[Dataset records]
((

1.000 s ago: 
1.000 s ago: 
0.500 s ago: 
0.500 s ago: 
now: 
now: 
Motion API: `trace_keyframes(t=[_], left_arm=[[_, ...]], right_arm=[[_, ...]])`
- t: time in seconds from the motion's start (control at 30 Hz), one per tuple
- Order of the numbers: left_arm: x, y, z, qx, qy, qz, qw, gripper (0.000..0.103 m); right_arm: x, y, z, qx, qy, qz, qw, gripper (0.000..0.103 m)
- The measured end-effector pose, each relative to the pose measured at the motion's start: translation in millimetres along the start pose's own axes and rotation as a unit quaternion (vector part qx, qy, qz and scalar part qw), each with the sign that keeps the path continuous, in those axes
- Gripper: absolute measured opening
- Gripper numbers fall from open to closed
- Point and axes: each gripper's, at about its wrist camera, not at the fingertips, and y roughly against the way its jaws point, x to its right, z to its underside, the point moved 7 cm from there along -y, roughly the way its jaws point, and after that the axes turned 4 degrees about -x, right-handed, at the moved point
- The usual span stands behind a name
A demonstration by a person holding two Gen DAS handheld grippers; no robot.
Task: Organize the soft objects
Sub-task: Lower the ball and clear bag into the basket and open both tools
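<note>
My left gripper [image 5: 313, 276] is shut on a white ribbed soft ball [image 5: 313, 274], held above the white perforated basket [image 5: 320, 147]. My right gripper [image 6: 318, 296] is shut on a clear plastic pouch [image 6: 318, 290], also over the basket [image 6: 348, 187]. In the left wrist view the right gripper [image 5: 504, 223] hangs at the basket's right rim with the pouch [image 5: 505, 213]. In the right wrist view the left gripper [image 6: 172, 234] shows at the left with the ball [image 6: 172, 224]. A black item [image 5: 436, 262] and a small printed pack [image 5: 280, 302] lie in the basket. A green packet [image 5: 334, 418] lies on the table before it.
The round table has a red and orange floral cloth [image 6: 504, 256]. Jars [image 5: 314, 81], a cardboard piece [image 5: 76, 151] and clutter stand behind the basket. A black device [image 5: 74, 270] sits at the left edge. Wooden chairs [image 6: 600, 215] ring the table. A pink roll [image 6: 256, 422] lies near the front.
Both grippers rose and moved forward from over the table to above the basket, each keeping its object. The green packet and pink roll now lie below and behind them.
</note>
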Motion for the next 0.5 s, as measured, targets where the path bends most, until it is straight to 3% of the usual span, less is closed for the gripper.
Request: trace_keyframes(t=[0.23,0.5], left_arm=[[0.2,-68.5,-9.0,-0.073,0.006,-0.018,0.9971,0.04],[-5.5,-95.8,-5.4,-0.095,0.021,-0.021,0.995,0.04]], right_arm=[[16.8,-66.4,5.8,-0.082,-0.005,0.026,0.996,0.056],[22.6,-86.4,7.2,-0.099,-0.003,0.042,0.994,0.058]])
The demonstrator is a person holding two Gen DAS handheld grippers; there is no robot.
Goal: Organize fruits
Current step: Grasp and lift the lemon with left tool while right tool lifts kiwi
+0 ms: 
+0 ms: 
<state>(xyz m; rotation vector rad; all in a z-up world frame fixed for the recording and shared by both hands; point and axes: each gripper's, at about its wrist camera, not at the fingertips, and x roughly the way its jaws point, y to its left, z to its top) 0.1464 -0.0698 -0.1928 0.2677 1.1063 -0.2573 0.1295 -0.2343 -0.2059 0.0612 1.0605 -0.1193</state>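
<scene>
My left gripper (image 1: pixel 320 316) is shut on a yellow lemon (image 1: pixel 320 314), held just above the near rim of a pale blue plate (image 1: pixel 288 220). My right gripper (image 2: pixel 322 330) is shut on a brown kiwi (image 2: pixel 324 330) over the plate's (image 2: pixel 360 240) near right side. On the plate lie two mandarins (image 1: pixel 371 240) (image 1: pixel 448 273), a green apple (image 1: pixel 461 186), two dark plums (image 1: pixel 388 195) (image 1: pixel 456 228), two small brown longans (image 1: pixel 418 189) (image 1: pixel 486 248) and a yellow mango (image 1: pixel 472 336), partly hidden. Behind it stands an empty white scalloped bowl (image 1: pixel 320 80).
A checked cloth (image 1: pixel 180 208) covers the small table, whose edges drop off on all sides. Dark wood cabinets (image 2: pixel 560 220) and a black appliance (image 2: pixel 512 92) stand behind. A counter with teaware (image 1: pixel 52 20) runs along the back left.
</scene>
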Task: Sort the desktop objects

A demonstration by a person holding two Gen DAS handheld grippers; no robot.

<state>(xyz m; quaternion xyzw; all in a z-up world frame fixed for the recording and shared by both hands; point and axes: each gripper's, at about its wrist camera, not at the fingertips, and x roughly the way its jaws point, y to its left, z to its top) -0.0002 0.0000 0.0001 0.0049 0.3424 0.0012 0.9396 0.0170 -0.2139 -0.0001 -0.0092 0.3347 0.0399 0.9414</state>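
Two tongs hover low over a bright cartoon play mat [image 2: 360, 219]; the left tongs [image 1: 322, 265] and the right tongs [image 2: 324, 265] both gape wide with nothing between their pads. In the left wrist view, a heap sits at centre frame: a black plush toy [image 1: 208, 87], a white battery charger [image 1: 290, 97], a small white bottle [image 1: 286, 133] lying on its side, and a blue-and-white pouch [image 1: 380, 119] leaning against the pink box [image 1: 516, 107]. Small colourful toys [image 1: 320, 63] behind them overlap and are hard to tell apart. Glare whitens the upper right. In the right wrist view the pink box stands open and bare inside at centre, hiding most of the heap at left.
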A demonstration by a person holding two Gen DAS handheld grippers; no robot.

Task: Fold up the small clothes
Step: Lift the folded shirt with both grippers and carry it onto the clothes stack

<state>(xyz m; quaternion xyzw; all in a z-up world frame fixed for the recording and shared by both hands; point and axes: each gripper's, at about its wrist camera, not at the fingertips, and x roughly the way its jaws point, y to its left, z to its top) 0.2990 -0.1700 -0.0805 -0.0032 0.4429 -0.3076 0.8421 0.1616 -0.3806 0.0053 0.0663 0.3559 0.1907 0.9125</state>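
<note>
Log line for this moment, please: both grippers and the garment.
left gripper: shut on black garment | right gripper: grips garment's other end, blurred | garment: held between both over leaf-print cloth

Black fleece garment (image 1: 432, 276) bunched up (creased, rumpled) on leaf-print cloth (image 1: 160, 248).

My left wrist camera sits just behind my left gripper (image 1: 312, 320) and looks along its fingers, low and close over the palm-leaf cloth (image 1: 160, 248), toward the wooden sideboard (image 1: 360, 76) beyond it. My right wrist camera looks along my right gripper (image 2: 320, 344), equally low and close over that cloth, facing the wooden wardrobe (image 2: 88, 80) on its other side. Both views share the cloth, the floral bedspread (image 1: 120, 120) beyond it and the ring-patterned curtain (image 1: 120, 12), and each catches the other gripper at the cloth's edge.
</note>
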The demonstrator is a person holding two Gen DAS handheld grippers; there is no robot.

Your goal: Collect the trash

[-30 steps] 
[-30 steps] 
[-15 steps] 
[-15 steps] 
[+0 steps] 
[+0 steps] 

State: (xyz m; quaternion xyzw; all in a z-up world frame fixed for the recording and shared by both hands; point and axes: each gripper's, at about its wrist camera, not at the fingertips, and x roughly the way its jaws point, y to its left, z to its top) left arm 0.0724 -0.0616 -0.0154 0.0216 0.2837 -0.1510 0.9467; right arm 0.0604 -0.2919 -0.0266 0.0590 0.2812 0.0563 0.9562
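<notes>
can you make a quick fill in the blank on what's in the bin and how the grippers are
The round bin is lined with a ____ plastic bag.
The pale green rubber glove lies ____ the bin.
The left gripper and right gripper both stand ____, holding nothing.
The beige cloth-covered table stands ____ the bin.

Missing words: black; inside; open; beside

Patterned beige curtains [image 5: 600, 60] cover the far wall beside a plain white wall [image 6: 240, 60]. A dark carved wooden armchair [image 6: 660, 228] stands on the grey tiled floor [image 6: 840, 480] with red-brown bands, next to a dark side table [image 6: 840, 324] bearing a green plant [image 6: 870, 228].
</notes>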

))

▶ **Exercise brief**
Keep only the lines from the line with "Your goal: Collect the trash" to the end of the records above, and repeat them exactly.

▶ **Your response**
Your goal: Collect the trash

[-30 steps] 
[-30 steps] 
[-15 steps] 
[-15 steps] 
[+0 steps] 
[+0 steps] 

State: (xyz m; quaternion xyzw; all in a z-up world frame fixed for the recording and shared by both hands; point and axes: each gripper's, at about its wrist camera, not at the fingertips, and x roughly the way its jaws point, y to its left, z to its top) left arm 0.0724 -0.0616 -0.0154 0.0216 0.2837 -0.1510 0.9467; right arm 0.0604 -0.2919 -0.0266 0.0590 0.2812 0.0563 0.9562
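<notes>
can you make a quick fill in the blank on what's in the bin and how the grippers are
The round bin is lined with a ____ plastic bag.
The pale green rubber glove lies ____ the bin.
The left gripper and right gripper both stand ____, holding nothing.
The beige cloth-covered table stands ____ the bin.

Missing words: black; inside; open; beside

Patterned beige curtains [image 5: 600, 60] cover the far wall beside a plain white wall [image 6: 240, 60]. A dark carved wooden armchair [image 6: 660, 228] stands on the grey tiled floor [image 6: 840, 480] with red-brown bands, next to a dark side table [image 6: 840, 324] bearing a green plant [image 6: 870, 228].
</notes>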

No further output will be produced for this exercise.